**ABOUT THIS TASK**
An unaltered copy of the listing below is required.

**DATASET EXCERPT**
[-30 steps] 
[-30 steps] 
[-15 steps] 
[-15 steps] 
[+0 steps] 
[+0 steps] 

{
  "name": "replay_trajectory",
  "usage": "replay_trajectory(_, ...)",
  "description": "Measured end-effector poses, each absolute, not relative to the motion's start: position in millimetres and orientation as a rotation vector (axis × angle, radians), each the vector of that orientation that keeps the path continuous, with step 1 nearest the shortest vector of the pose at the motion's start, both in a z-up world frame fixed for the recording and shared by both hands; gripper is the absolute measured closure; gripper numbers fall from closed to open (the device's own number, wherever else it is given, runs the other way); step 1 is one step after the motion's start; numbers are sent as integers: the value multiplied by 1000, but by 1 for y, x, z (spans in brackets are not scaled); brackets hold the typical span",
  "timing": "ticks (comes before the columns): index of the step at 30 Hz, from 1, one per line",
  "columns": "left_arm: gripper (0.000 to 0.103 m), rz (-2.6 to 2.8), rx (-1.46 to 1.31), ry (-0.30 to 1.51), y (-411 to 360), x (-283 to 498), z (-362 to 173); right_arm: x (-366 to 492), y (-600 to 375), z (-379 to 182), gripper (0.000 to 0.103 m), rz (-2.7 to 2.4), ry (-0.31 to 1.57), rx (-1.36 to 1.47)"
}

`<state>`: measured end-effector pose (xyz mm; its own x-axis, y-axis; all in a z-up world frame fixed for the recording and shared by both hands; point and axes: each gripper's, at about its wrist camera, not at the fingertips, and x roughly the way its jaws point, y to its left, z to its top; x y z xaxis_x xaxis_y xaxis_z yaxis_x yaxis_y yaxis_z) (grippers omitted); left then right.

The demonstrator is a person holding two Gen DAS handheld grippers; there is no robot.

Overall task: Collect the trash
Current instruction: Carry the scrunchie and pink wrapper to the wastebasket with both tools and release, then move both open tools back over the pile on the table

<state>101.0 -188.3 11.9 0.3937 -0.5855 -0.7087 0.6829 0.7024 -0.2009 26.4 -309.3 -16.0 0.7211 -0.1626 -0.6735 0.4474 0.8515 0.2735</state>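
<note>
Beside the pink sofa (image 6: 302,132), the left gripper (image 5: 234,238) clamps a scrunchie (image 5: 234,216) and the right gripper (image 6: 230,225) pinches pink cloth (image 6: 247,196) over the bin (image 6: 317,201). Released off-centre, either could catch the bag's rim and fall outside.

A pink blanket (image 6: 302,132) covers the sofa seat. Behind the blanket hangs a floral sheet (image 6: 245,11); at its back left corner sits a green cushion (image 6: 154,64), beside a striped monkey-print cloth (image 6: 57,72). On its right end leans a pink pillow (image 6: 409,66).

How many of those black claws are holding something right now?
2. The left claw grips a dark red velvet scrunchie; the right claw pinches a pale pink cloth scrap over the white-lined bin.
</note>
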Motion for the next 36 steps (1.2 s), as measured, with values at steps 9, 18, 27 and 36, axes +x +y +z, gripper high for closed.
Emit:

**RESPONSE TO THE TASK**
[-30 steps] 
[-30 steps] 
[-15 steps] 
[-15 steps] 
[+0 steps] 
[+0 steps] 

{
  "name": "replay_trajectory",
  "usage": "replay_trajectory(_, ...)",
  "description": "Measured end-effector poses, each absolute, not relative to the motion's start: position in millimetres and orientation as a rotation vector (axis × angle, radians), each the vector of that orientation that keeps the path continuous, with step 1 nearest the shortest vector of the pose at the motion's start, both in a z-up world frame fixed for the recording and shared by both hands; gripper is the absolute measured closure; gripper numbers fall from closed to open (the device's own number, wherever else it is given, runs the other way); step 1 is one step after the motion's start; numbers are sent as integers: the value multiplied by 1000, but by 1 for y, x, z (spans in brackets are not scaled); brackets hold the typical span",
  "timing": "ticks (comes before the columns): index of the step at 30 Hz, from 1, one per line",
  "columns": "left_arm: gripper (0.000 to 0.103 m), rz (-2.6 to 2.8), rx (-1.46 to 1.31), ry (-0.30 to 1.51), y (-411 to 360), x (-283 to 498), z (-362 to 173); right_arm: x (-366 to 492), y (-600 to 375), z (-379 to 182), gripper (0.000 to 0.103 m), rz (-2.7 to 2.4), ry (-0.31 to 1.57), rx (-1.36 to 1.47)"
}

`<state>`: measured end-effector pose (xyz mm; its own x-axis, y-axis; all in a z-up world frame fixed for the recording and shared by both hands; point and axes: each gripper's, at about its wrist camera, not at the fingertips, and x roughly the way its jaws point, y to its left, z to its top; x y z xaxis_x xaxis_y xaxis_z yaxis_x yaxis_y yaxis_z) (grippers omitted); left then right.

The demonstrator is a person holding two Gen DAS handheld grippers; there is no robot.

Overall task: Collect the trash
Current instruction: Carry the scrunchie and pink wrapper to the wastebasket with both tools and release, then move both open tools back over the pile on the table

<state>101.0 -188.3 11.9 0.3937 -0.5855 -0.7087 0.6829 0.7024 -0.2009 26.4 -309.3 -16.0 0.7211 -0.1626 -0.6735 0.4474 0.8515 0.2735</state>
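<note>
Beside the pink sofa (image 6: 302,132), the left gripper (image 5: 234,238) clamps a scrunchie (image 5: 234,216) and the right gripper (image 6: 230,225) pinches pink cloth (image 6: 247,196) over the bin (image 6: 317,201). Released off-centre, either could catch the bag's rim and fall outside.

A pink blanket (image 6: 302,132) covers the sofa seat. Behind the blanket hangs a floral sheet (image 6: 245,11); at its back left corner sits a green cushion (image 6: 154,64), beside a striped monkey-print cloth (image 6: 57,72). On its right end leans a pink pillow (image 6: 409,66).

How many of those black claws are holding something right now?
2. The left claw grips a dark red velvet scrunchie; the right claw pinches a pale pink cloth scrap over the white-lined bin.
</note>
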Motion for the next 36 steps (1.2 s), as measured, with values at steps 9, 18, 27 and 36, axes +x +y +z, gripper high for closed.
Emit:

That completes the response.